ASSIGNMENT: Could you please find each line in the records that contains the word "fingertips" and copy it?

Stored data:
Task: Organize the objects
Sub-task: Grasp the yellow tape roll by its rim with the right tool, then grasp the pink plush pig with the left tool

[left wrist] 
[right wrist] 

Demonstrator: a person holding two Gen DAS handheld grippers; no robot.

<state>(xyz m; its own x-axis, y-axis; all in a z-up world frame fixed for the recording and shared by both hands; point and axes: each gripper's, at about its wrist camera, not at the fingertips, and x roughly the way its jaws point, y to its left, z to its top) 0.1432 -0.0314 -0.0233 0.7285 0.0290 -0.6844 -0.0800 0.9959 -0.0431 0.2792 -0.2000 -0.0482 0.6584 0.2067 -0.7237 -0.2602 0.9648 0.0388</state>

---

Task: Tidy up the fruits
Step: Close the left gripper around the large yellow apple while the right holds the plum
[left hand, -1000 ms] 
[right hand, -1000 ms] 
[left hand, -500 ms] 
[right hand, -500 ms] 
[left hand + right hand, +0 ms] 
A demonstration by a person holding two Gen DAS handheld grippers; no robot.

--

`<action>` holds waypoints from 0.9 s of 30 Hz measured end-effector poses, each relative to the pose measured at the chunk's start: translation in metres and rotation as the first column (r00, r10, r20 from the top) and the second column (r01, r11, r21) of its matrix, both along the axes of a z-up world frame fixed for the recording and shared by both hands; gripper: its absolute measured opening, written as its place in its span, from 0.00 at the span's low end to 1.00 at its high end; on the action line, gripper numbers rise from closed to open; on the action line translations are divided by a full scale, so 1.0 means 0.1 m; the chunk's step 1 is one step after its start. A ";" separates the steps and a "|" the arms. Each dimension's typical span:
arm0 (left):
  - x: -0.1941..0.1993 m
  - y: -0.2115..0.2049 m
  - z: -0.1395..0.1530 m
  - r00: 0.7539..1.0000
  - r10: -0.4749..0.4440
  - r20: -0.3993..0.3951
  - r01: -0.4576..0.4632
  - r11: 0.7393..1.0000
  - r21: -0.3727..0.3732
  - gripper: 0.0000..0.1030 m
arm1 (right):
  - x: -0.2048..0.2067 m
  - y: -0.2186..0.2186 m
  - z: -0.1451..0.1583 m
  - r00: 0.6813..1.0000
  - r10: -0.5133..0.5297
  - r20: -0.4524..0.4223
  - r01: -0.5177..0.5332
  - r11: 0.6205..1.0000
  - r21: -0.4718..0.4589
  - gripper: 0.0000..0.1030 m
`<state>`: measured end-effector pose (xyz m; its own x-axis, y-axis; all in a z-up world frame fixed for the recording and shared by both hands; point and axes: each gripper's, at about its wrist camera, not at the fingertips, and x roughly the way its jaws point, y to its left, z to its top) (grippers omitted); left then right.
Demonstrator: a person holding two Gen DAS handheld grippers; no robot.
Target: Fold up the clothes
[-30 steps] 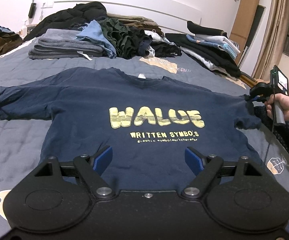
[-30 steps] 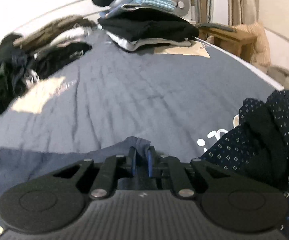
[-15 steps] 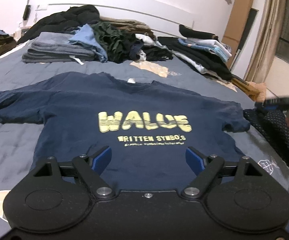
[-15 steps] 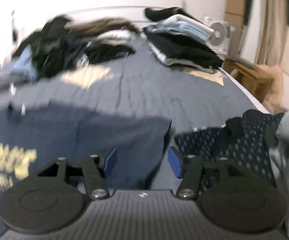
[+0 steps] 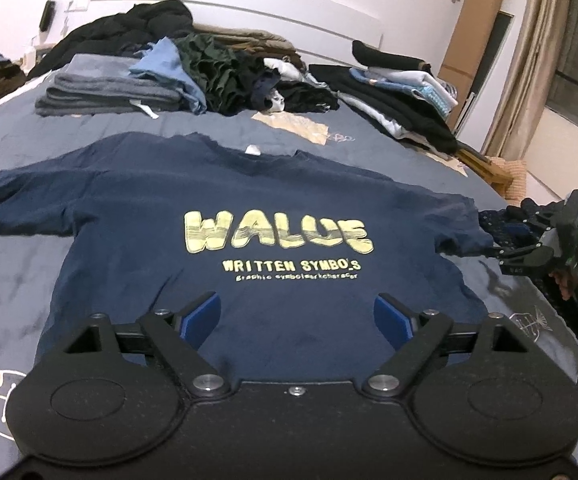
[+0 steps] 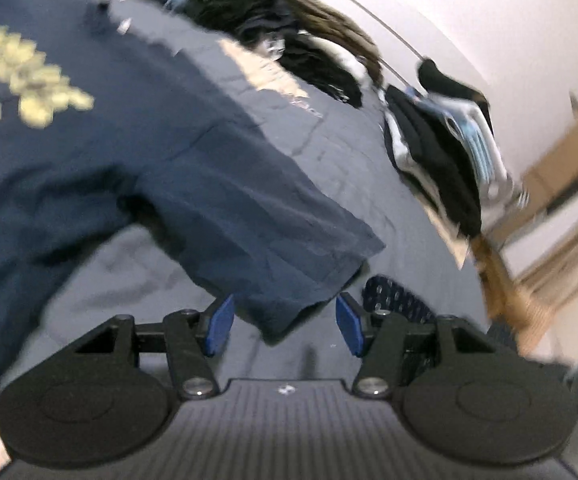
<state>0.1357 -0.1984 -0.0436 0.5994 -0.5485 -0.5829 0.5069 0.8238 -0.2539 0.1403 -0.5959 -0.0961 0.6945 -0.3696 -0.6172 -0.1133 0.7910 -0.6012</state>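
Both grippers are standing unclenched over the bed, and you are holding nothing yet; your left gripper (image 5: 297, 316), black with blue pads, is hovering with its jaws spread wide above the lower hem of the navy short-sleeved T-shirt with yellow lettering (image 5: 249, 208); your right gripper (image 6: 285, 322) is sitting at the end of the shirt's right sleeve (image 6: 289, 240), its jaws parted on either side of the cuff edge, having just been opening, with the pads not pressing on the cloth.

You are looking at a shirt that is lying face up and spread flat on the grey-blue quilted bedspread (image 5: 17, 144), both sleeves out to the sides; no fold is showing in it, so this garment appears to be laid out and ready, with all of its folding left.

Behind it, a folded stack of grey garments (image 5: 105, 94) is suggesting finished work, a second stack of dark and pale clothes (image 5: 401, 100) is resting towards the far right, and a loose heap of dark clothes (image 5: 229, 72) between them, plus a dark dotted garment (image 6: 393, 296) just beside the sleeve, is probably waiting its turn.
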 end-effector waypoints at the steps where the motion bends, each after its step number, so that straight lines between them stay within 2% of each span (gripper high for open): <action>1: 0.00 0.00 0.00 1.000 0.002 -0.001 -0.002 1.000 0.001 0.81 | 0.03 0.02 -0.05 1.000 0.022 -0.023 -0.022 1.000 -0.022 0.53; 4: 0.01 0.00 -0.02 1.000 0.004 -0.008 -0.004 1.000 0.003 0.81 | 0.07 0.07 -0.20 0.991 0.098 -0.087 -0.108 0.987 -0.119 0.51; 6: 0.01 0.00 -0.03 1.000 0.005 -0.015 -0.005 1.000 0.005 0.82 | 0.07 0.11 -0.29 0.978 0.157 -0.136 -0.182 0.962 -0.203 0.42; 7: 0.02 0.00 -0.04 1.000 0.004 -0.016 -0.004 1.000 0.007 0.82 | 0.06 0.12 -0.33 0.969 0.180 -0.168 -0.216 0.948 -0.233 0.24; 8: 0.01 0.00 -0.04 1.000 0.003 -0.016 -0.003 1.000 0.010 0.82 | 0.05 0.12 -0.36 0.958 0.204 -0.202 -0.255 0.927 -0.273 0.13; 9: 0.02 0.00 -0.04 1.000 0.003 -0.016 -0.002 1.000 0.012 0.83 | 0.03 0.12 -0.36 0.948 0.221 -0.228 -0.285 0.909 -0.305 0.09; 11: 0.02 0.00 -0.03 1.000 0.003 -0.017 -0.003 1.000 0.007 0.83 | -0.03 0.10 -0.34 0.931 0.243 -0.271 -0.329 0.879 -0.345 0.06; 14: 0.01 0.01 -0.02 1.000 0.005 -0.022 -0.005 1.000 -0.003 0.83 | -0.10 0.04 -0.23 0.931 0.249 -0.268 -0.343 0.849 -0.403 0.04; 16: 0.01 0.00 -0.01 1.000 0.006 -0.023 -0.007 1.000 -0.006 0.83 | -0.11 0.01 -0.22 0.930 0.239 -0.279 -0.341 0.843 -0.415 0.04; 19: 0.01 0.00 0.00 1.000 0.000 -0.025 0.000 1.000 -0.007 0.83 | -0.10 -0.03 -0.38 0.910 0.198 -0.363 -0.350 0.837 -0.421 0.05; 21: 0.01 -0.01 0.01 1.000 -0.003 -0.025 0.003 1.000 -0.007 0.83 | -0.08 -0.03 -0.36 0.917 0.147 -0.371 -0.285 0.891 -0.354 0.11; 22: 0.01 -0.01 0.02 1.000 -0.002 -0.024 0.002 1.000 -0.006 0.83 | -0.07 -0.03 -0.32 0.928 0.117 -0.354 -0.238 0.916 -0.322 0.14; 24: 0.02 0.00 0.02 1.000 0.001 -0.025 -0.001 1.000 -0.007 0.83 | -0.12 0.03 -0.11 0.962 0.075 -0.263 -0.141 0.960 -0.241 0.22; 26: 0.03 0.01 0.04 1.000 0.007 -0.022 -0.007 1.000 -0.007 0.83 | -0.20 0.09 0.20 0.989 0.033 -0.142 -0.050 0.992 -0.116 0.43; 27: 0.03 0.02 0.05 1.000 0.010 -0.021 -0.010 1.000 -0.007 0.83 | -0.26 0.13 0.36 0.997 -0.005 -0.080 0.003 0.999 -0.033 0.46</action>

RESPONSE BOX:
<state>(xyz m; its own x-axis, y-axis; all in a z-up world frame fixed for the recording and shared by both hands; point and axes: each gripper's, at about its wrist camera, not at the fingertips, and x roughly the way its jaws point, y to its left, z to its top) 0.1432 -0.0314 -0.0233 0.7285 0.0290 -0.6844 -0.0800 0.9959 -0.0431 0.2792 -0.2000 -0.0482 0.6584 0.2067 -0.7237 -0.2602 0.9648 0.0388</state>
`<state>`: measured end-effector pose (xyz m; its own x-axis, y-axis; all in a z-up world frame fixed for the recording and shared by both hands; point and axes: each gripper's, at about its wrist camera, not at the fingertips, and x roughly the way its jaws point, y to its left, z to its top) (grippers omitted); left then right.

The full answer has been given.